Transcriptional inhibition of the interleukin-8 gene by interferon is mediated by the NF-kappa B site.

I C Oliveira 1, N Mukaida 1, K Matsushima 1, J Vilcek 1
PMCID: PMC359049  PMID: 8035808

Abstract

The cytokine interleukin-8 (IL-8) is an important mediator of neutrophil, lymphocyte, and basophil chemotaxis and activation. Earlier we demonstrated that beta interferon (IFN-beta) can inhibit tumor necrosis factor (TNF)-induced IL-8 gene expression at the transcriptional level, apparently by a novel mechanism. To define the cis-acting elements and trans-acting factors involved in this inhibition, DNA constructs containing portions of the 5'-flanking region of the IL-8 gene were linked to the chloramphenicol acetyltransferase (CAT) reporter gene and transfected into human diploid FS-4 fibroblasts. The region spanning positions -98 to +44 was sufficient to confer both inducibility by TNF and inhibition by simultaneous treatment with IFN-beta. Inhibition of TNF- or IL-1-induced CAT activity by IFN-beta or IFN-alpha was also observed when a DNA fragment containing only the NF-IL-6 and NF-kappa B sites (positions -94 to -70) was placed upstream of the homologous or a heterologous minimal promoter. A construct containing three copies of the NF-kappa B element in front of the CAT gene also was inducible by TNF, and this stimulatory effect too was inhibited by IFN-beta, indicating that the NF-kappa B element is sufficient to confer inhibition by IFN-beta. This inhibitory effect was specific for the NF-kappa B site of the IL-8 gene since it was less marked with constructs containing three copies of the NF-kappa B site from the HLA-B7 gene.
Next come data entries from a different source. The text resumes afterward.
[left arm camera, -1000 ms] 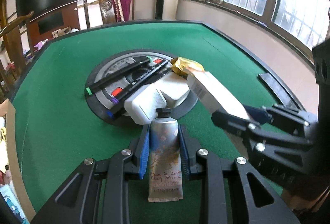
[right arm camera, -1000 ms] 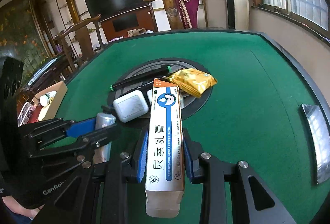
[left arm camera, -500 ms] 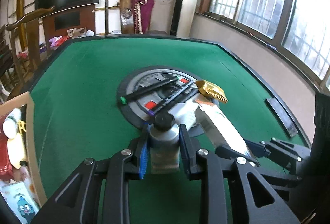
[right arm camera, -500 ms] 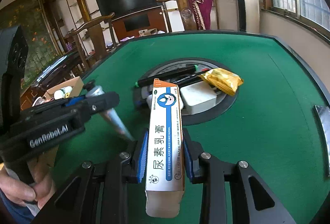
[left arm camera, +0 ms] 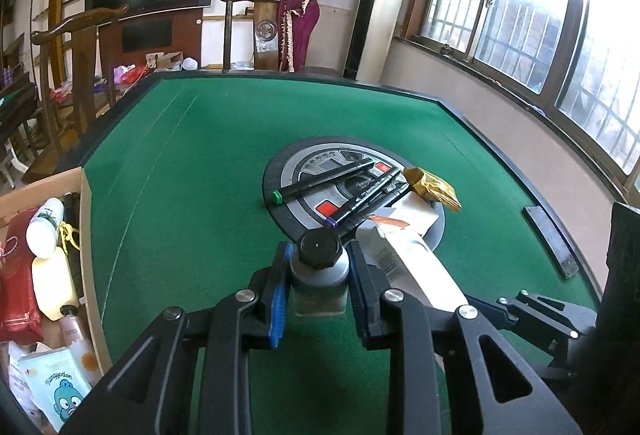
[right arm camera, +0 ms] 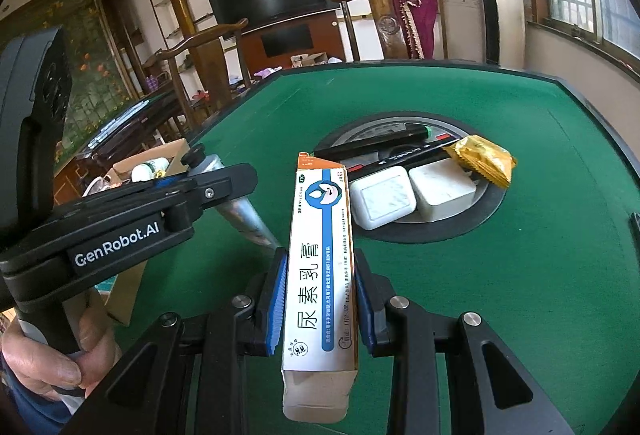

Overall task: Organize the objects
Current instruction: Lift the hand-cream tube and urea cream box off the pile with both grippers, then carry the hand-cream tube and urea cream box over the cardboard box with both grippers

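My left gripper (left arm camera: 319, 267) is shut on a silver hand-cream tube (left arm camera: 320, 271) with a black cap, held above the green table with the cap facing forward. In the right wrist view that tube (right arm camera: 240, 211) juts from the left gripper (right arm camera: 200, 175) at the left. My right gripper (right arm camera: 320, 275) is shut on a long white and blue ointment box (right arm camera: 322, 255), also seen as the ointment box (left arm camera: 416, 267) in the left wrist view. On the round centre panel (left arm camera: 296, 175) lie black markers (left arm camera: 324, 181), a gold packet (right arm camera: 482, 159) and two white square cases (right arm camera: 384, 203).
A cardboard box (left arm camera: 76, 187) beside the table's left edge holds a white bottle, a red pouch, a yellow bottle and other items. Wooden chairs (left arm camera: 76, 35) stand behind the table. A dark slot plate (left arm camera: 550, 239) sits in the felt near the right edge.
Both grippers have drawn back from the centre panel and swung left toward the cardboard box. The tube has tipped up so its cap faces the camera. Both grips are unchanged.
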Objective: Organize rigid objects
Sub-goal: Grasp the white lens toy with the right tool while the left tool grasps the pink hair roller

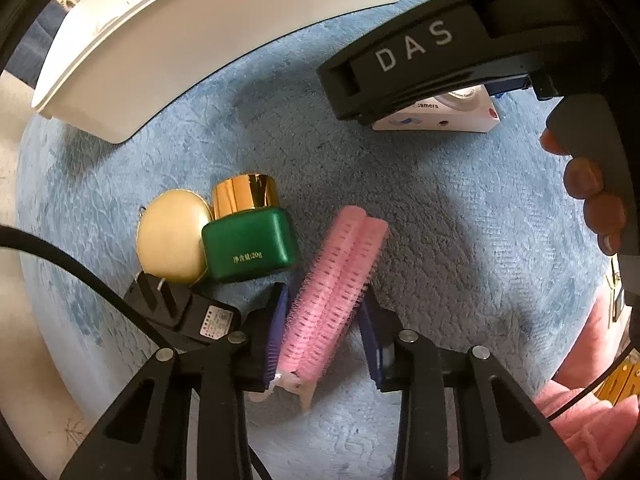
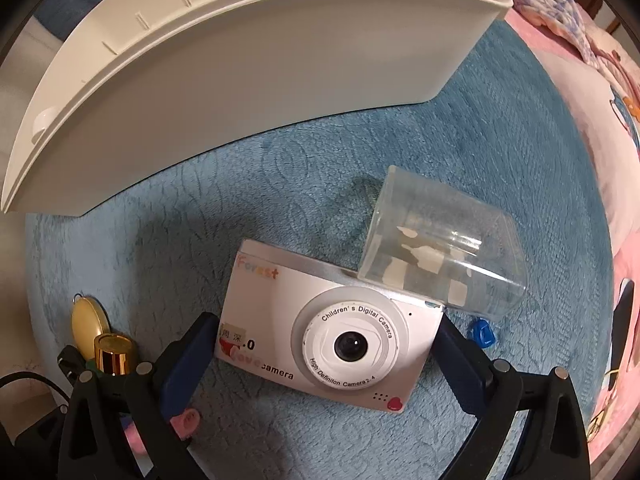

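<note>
My left fingers [image 1: 324,332] clamp the pink hair roller [image 1: 334,292] across its long axis; the white bin [image 1: 160,60] lies ahead. My right fingers [image 2: 320,356] seemingly straddle the camera [image 2: 332,332], unclenched.

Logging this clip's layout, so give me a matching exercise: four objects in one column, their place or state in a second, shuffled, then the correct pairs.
Objects:
1. pink hair roller
2. children's camera
3. clear plastic cup
4. green jar

Place or state:
A. lying on its side, resting on the camera's top edge
B. clamped in the left hand-held gripper
C. lens up, between the right hand-held gripper's open jaws
D. tipped over beside a cream compact

Pairs: 1-B, 2-C, 3-A, 4-D
</note>
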A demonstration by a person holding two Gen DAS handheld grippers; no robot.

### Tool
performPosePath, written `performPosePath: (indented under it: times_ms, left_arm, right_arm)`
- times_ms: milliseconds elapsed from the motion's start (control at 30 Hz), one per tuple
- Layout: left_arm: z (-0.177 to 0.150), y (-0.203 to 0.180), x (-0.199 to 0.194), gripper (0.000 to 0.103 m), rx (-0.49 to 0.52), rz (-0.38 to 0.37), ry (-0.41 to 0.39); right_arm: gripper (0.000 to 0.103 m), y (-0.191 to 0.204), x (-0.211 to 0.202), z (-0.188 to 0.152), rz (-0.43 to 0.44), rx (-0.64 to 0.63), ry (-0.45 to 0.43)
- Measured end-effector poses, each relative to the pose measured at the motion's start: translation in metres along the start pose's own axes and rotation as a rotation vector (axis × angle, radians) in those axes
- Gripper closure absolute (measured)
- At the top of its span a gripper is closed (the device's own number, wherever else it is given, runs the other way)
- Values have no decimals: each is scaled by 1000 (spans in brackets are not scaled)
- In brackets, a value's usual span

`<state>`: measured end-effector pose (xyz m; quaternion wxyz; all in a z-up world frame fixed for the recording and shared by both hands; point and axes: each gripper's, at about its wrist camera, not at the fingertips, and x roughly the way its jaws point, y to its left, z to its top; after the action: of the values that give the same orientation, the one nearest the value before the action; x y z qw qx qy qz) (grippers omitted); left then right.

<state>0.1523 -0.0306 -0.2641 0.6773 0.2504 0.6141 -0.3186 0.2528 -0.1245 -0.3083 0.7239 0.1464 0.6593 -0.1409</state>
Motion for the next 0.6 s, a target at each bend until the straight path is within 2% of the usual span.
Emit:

Gel shift assays with a probe containing the NF-kappa B and NF-IL-6 binding sites of the IL-8 gene (positions -101 to -63) showed that IFN-beta treatment did not block the activation of NF-kappa B proteins or their ability to bind to the NF-kappa B site. However, nuclear extracts from cells treated with TNF in the presence of IFN-beta gave rise to an additional band that appears to contain protein components from the NF-kappa B and NF-IL-6 families. NF-kappa B site-mediated suppression of IL-8 gene expression by IFN-beta represents a hitherto unknown mechanism and target of IFN action.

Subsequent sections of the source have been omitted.